Kluge Muskeln | Folge 11
Dr. Andreas Stippler, MSc,
Facharzt für Orthopädie und orthopädische Chirurgie
Wenn Sie Ihre Muskeln bewegen, lösen Sie einen biochemischem Dialog zwischen den Muskelproteinen aus. Diese wiederum sorgen dafür, dass die Muskeln Botenstoffe aussenden, die gesundheitsfördernd mit Herz, Gehirn und allen anderen Organen kommunizieren. Kommen Schmerzen ins Spiel, dann liegt es ganz nahe, dass Ihnen nicht nach Bewegung zumute ist. Vielmehr möchten Sie sich auf die Couch zurückziehen oder im Bett verkriechen. Bis in die Mitte des 20. Jahrhunderts war es durchaus noch üblich, dass Patientinnen und Patienten über Wochen hinweg Bettruhe verschrieben wurde, wenn auf dem Röntgenbild abgenützte Gelenke zu erkennen waren. Auf diese Weise sollten die Schmerzen wieder „zur Ruhe” kommen. Der Ansatz war gut gemeint, letztendlich aber falsch. Denn im Liegen und Sitzen wird Arthrose bzw. Gelenksverschleiß nicht geheilt. Noch dazu schwinden die Muskeln, die für Ihren Stütz- und Bewegungsapparat so unverzichtbar sind. Die gut gemeinte medizinische Empfehlung war fatal: Die Beschwerden haben sich nicht gebessert, sondern wurden noch schlimmer. Heute hat die Medizin dazugelernt: Wenn Muskeln nicht regelmäßig bewegt werden, erhöht sich das Risiko für Arthrose um satte 40 Prozent.
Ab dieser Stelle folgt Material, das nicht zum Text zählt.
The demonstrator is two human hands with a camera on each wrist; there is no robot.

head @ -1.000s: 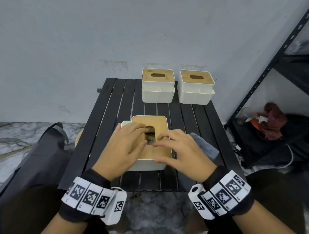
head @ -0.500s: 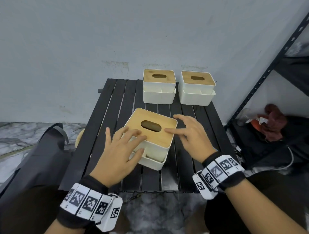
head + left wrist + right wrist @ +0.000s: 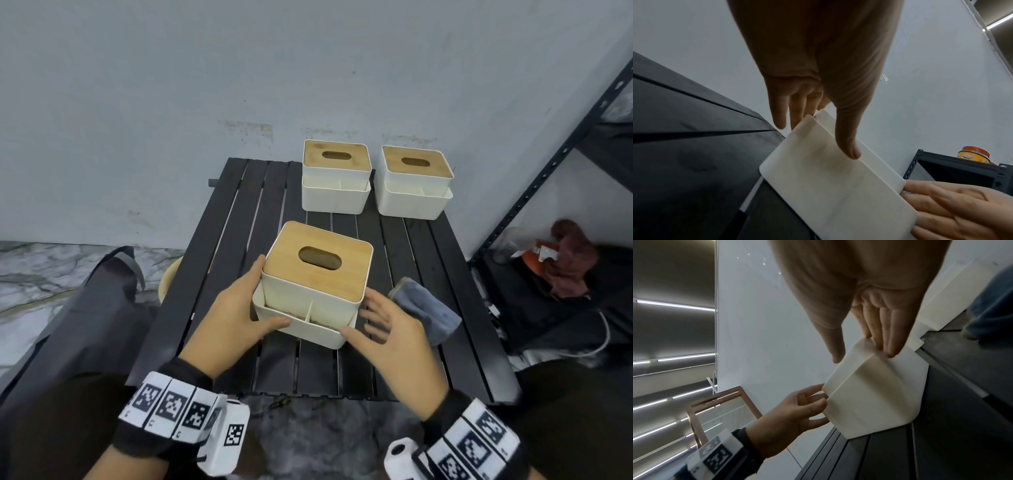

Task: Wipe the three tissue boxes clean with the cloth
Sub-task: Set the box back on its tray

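Note:
The nearest tissue box point(image 3: 317, 291), white with a bamboo lid, stands mid-table, turned slightly, its divided tray side facing me. My left hand point(image 3: 261, 301) grips its front left corner, thumb on the tray rim, fingers along the left side. My right hand point(image 3: 359, 315) is at the front right corner, straight fingers touching the right wall. The left wrist view shows the left hand point(image 3: 816, 139) on the box point(image 3: 828, 186); the right wrist view shows the right hand point(image 3: 863, 356) on the box point(image 3: 869, 399). A grey-blue cloth point(image 3: 424, 308) lies just right of the box. Two more boxes point(image 3: 335, 178) point(image 3: 414, 185) stand at the back.
The black slatted table point(image 3: 342, 370) stands against a grey wall. A black metal shelf point(image 3: 548, 164) at the right holds a dark red rag point(image 3: 572, 260). A dark bag point(image 3: 85, 308) lies on the floor to the left.
Both hands have come off the lid and gone to the box's front corners. The box has been turned and shifted away from me, and the cloth now shows.

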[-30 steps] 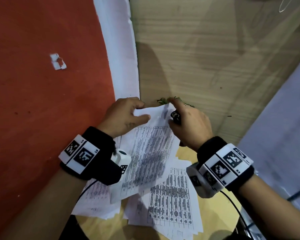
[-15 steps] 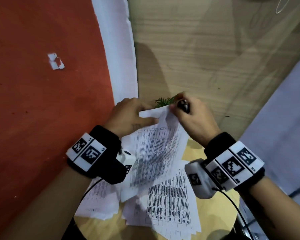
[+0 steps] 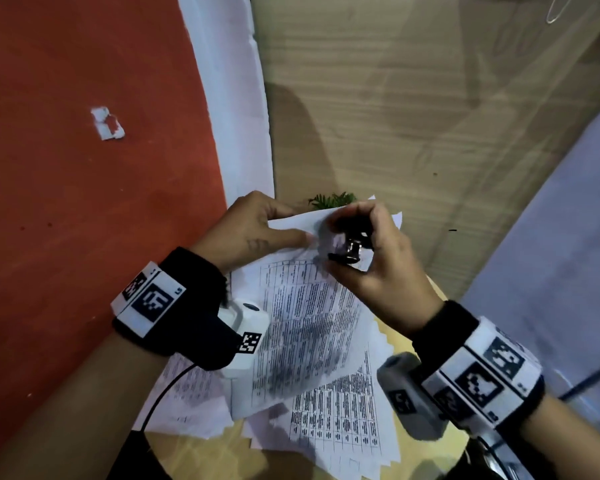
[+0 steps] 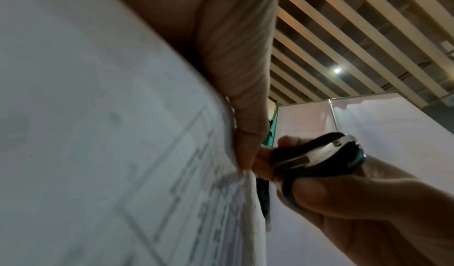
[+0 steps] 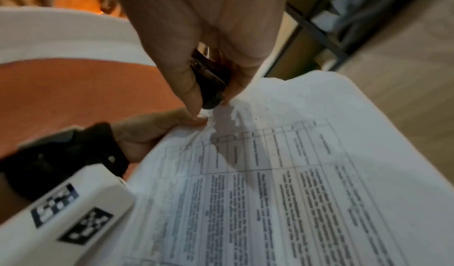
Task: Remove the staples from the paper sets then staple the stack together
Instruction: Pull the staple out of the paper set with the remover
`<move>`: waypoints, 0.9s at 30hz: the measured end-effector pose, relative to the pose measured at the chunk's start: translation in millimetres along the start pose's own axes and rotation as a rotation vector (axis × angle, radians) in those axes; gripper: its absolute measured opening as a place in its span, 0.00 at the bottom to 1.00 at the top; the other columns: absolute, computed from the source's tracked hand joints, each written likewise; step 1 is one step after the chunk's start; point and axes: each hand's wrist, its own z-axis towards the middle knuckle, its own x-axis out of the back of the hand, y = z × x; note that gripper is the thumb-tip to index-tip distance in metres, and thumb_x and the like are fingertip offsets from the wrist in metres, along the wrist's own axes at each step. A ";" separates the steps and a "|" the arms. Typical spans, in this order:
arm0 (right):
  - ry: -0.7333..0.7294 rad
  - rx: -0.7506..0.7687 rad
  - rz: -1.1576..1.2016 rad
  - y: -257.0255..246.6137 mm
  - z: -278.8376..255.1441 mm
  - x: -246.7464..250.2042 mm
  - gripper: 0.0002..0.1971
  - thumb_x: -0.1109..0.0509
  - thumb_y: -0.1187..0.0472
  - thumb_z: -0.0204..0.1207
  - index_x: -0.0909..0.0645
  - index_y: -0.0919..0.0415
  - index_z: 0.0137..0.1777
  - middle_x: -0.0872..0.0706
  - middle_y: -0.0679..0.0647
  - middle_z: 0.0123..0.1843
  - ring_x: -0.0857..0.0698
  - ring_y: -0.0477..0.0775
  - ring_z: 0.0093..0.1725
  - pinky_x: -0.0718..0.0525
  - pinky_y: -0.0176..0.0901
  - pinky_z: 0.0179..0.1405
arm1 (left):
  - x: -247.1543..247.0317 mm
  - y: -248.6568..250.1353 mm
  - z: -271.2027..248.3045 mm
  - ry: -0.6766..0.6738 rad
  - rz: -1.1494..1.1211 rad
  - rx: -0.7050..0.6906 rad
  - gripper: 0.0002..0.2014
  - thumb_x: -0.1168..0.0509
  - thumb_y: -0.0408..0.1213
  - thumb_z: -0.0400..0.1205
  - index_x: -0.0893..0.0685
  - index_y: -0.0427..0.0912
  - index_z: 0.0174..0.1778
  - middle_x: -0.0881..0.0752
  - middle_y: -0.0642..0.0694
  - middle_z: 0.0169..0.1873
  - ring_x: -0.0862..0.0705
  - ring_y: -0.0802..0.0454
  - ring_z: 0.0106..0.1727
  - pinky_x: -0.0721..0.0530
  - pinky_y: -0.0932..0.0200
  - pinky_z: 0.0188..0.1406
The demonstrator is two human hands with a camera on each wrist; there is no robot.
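At paper set [image 3: 302, 327] corner | left hand [image 3: 253, 230] pinches | right hand [image 3: 371, 268] grips staple remover [image 3: 349, 249]

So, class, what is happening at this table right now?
A person is working on a stapled paper set. The left hand pinches its top corner, holding the set lifted, while the right hand grips a black staple remover at that corner. More printed sheets lie loose on the round table below.

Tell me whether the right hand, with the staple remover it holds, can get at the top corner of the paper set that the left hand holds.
Probably yes. The right hand has the staple remover at that corner of the paper set, which the left hand pinches clear; nothing lies between.
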 end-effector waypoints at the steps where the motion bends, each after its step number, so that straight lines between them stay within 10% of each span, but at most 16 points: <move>1: 0.019 0.074 -0.045 -0.9 1.7 0.4 0.20 0.25 0.65 0.66 0.26 0.64 0.57 0.16 0.51 0.55 0.18 0.43 0.48 0.20 0.32 0.50 | 0.2 1.6 -0.2 0.007 -0.013 -0.003 0.10 0.26 0.31 0.74 0.09 0.51 0.44 0.11 0.66 0.43 0.15 0.71 0.45 0.20 0.69 0.53; 10: 0.065 0.321 -0.293 1.8 7.4 3.8 0.21 0.19 0.64 0.62 0.16 0.67 0.56 0.16 0.57 0.56 0.19 0.51 0.56 0.23 0.37 0.59 | -3.7 14.6 -4.0 -0.024 -0.152 0.013 0.05 0.28 0.27 0.75 0.10 0.41 0.37 0.11 0.56 0.30 0.17 0.65 0.33 0.22 0.73 0.37; 27: 0.086 0.406 -0.371 10.5 8.8 -0.3 0.18 0.20 0.64 0.64 0.14 0.67 0.54 0.13 0.57 0.54 0.17 0.54 0.52 0.20 0.42 0.55 | -8.8 15.4 -6.0 0.008 -0.168 0.040 0.11 0.26 0.28 0.72 0.10 0.49 0.29 0.14 0.54 0.29 0.20 0.62 0.33 0.23 0.70 0.35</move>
Gelenksabnützungen entstehen dann, wenn der Knorpel in den Gelenksinnenflächen zu schwinden beginnt. Das Knorpelgewebe ist eine elastische Masse, die im Grunde sehr resistent gegen Risse ist. Das Gewebe besteht zu 70 Prozent aus Wasser und zu 25 Prozent aus Kollagenfasern (der Rest sind Knorpelzellen). Als feuchte Oberfläche überzieht das Knorpelgewebe die Innenfläche der Gelenke. Die Knochen, die aufeinanderstoßen, gleiten auf dem Knorpel in den Gelenken leicht und nahezu widerstandslos (die Reibung ist dabei ähnlich gering wie jene von Schlittschuhen auf spiegelglattem Eis). Ihr Knorpelgewebe kann mit mechanischer Belastung ziemlich gut umgehen: Setzt man beispielsweise den Fuß beim Joggen auf den Asphalt, strömen Gewebe und Wasser aus der Knorpelmatrix von Knie-, Hüft- oder Sprunggelenk. Wenn der Fuß wieder zur Sprungphase angehoben wird, expandiert der Knorpel in den belasteten Gelenken wieder. Die sogenannte Synovialflüssigkeit, eine transparent schimmernde Gelenksschmiere, wird von den Zellen der Gelenksinnenhaut abgesondert und versorgt den Knorpel mit wertvollen Nährstoff en. Hier zeigt sich ganz besonders, warum Liegen und Sitzen Gift für Ihre Gelenke sind: Die Gelenksschmiere wird von den Zellen vor allem während der Bewegung produziert. Bewegen Sie sich wenig, lässt dies das Knorpelgewebe in den Gelenken verkümmern. Meist klagen Büroangestellte, die viel sitzen, etwa über Arthrosen in den Hüften. Nicht die Überanstrengung, sondern die Inaktivität ist es, die den Knorpel angreift. Das Risiko eines Gelenksverschleißes in Knie und Hüfte steigt zudem umso mehr, je mehr überschüssige Kilos man hat: Das Fettgewebe schüttet Entzündungsstoff e aus, die über die Gelenksschmiere in die Gelenke gelangen und den Abbau von Knorpelgewebe begünstigen. Wer seine Muskeln kräftigt, kann mit Gelenksverschleiß eindeutig besser leben. Ein einmal verlorenes Knorpelgewebe ist zwar für immer verloren, bis jetzt hat die Medizin noch keine Möglichkeit gefunden, dieses wieder aufzubauen. Aber: Wird die Arthrose rechtzeitig erkannt, können Muskeln helfen, den Verlauf dieser Erkrankung zu verlangsamen und im besten Fall ganz zu stoppen. Ich möchte daher nicht aufhören, es zu predigen: Auch wenn es zwickt und zwackt oder Sie vielleicht gar schon in der Früharthrose stecken: Raus aus dem Bett, runter von der Couch, hinein in die Joggingschuhe, rauf auf die Piste und mitten ins Leben.